Nous pouvons défier Junts pour soutenir l'ILP qui régularise les migrants pour « démontrer » que ce n'est pas xénophobe

L'escalade verbale entre Podemos et Junts augmente parfois après que les logements ont confirmé que le transfert de migration vers la Catalogne serait renversé mardi pour avoir des colorants racistes. Le poste a sollicité le parti de Carles Puigdemont, qui les a accusés de « un 155 ». Nous pouvons, en réponse, avoir accusé Jordi Turull de « instrumentaliser » les revendications excessives et a mis les Junts au défi de soutenir l'initiative législative populaire (ILP) pour la régularisation des demi-millions de migrants.

« Qu'ils démontrent qu'ils n'ont pas d'intentions xénophobes », a déclaré Belalarra lors d'une conférence de presse au Congrès, où il a accusé le secrétaire général de Junts de « instrumentaliser les aspirations nationalistes légitimes » de Catalogne à « étendre le racisme » et « rivaliser avec Catalan Aliança », le parti droit de Silvia Orriolls.

« Junts est l'un des matchs qui bloque cet ILP depuis deux ans », a critiqué le secrétaire général de Podemos. « Je demande à Turrul de déverrouiller cet ILP et de démontrer avec des faits qu'il n'a aucune intention xénophobe avec cette proposition de loi », l'a-t-il contesté.

Au cours des dernières heures, le ministre de la présidence Félix Bolaños a contacté le Parti violet pour tenter d'inverser son vote. Dans ces conversations, le violet a exigé la réactivation de l'ILP mais, selon sa version, le chef socialiste a déclaré que Junts avait transféré son rejet de promouvoir cette régularisation.
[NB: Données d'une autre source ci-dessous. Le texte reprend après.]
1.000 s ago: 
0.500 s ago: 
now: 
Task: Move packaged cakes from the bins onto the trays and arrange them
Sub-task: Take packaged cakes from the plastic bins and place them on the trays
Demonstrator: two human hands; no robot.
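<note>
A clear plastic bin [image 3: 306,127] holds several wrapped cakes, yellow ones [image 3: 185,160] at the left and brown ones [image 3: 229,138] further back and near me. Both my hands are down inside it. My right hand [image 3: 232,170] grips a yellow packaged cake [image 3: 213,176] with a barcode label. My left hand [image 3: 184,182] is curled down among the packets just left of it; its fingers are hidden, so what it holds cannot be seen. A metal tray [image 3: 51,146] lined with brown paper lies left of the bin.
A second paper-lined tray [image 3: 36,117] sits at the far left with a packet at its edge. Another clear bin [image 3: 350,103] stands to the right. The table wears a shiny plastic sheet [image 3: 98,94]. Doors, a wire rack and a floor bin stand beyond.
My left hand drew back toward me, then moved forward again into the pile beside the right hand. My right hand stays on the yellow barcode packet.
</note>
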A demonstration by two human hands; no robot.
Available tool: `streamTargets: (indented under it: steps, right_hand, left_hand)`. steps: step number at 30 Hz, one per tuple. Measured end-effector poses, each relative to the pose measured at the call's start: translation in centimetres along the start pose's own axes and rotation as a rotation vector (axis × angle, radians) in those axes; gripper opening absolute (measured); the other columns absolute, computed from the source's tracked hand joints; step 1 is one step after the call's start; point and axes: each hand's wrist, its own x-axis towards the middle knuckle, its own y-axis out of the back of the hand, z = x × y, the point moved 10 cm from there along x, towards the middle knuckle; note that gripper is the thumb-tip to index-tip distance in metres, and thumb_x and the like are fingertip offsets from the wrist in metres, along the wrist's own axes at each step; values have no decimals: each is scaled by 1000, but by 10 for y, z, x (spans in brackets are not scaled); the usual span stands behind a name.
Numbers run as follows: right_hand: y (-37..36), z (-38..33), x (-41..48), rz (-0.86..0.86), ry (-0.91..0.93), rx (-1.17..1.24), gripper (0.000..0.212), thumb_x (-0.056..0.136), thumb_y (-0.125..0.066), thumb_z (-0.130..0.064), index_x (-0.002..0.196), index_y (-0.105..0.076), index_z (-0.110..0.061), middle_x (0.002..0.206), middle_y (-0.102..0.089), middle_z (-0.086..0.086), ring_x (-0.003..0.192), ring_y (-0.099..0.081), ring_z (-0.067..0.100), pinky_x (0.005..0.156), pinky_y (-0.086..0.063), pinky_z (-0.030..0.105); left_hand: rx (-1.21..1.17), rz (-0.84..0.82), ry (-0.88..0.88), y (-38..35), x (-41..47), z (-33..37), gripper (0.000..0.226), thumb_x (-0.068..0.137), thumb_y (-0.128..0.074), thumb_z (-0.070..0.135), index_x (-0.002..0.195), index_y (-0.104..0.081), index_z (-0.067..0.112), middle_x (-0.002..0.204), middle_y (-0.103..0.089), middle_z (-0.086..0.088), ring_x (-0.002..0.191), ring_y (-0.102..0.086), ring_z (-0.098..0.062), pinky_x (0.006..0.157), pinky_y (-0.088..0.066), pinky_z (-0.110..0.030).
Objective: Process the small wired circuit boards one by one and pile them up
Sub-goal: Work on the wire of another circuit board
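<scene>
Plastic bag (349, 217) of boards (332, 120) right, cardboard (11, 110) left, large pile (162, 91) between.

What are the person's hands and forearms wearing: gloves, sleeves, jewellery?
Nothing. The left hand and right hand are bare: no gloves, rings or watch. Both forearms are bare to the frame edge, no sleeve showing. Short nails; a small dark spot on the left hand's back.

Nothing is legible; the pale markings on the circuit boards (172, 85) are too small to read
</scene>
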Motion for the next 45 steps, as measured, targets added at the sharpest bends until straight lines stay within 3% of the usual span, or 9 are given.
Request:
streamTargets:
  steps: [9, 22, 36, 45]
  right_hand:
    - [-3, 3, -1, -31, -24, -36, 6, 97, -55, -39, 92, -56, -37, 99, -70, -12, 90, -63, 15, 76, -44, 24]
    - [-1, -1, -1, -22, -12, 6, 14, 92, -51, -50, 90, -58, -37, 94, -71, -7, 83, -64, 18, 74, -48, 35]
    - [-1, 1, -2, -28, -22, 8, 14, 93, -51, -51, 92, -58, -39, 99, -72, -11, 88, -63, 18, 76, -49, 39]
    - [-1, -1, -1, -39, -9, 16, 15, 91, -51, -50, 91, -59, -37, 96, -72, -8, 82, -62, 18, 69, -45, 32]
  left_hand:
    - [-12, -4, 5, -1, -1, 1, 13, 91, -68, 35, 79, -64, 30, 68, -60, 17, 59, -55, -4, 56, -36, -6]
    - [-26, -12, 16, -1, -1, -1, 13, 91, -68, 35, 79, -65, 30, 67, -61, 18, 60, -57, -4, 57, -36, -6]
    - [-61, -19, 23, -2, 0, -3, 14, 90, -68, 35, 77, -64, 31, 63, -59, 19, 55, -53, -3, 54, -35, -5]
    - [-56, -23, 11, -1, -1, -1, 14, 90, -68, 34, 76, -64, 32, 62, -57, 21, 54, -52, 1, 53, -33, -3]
Un rejet qui sert des podémos de munitions contre ceux de Puigdemont.

Le passage des accusations a produit depuis des jours, après que ce week-end, Turull, a accusé les logements d'aller à l'encontre de Catlaunya. « C'est un Gilipolz de M. Turull en disant que nous sommes Catalanophobos », a déclaré le porte-parole de Podemos, Pablo Fernández. Ce même mardi, Turrull a de nouveau chargé contre le violet en s'assurant qu'ils avaient appliqué un « 155 en termes d'immigration »: des critiques qui grimpent la lutte ouverte entre les formations et qui a plus sollicité le violet.

Lors de sa conférence de presse, Belarra a réitéré son rejet de soutenir la norme et a lancé un message au reste des partis progressistes, dans une référence voilée à ADD, qui a des différences internes sur le vote après que l'Alberto Ibáñez a confirmé qu'il ne soutiendrait pas l'initiative et les doutes de l'UI. « L'anti-racisme n'est pas une épingle, il est démontré avec des votes, et aujourd'hui il est démontré qui est avec les migrants », a-t-il défendu.